**Activity**
Filter this data down to the lines that hold "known", and copy them.
==========
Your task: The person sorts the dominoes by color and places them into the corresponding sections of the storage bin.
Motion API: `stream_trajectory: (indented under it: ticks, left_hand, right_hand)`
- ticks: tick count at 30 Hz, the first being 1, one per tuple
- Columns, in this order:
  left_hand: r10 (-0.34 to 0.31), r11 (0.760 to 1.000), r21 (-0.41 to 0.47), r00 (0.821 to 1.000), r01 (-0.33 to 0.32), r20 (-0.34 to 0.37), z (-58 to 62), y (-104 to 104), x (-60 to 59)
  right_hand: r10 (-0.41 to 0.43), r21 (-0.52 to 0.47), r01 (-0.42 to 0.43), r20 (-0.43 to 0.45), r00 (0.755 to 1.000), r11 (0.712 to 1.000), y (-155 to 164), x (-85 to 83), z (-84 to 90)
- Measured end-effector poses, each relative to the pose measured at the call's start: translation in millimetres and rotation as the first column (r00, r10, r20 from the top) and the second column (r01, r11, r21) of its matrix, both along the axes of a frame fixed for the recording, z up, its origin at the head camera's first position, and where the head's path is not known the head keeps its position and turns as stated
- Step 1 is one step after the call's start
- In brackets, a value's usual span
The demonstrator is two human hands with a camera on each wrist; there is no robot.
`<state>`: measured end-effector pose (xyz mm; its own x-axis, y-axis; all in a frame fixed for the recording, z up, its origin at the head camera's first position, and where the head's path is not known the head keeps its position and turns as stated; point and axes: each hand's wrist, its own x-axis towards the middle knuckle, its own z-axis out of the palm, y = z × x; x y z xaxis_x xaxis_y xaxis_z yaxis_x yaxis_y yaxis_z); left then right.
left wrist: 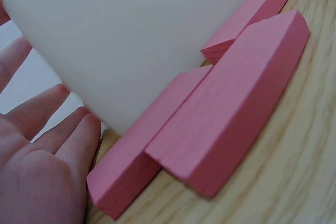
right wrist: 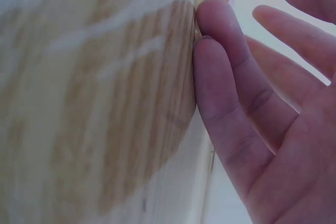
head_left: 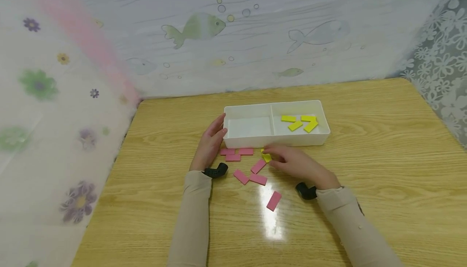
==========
**Written response**
- Measured end-effector poses, each relative to the pose measured at the call's start: translation in millimetres and rotation as the first column (r00, r10, r20 from the top) and the second column (r01, r11, r21) of its matrix, both along the axes of a frame fixed for the recording, z up, its origin at the head camera's first position, and where the head's path is not known the head keeps its position and turns as stated
`<state>`: measured end-effector pose (xyz mm; its own x-axis, y-axis; all in a frame fixed for the recording, z up, its origin at the head camera's first position, and where the head's path is not known the head keeps its position and turns as stated; point and axes: each hand's wrist, its own x-axis towards the middle knuckle, its own z-axis out of the palm, y = z × x; x y z xaxis_x xaxis_y xaxis_z yaxis_x yaxis_y yaxis_z); left then right.

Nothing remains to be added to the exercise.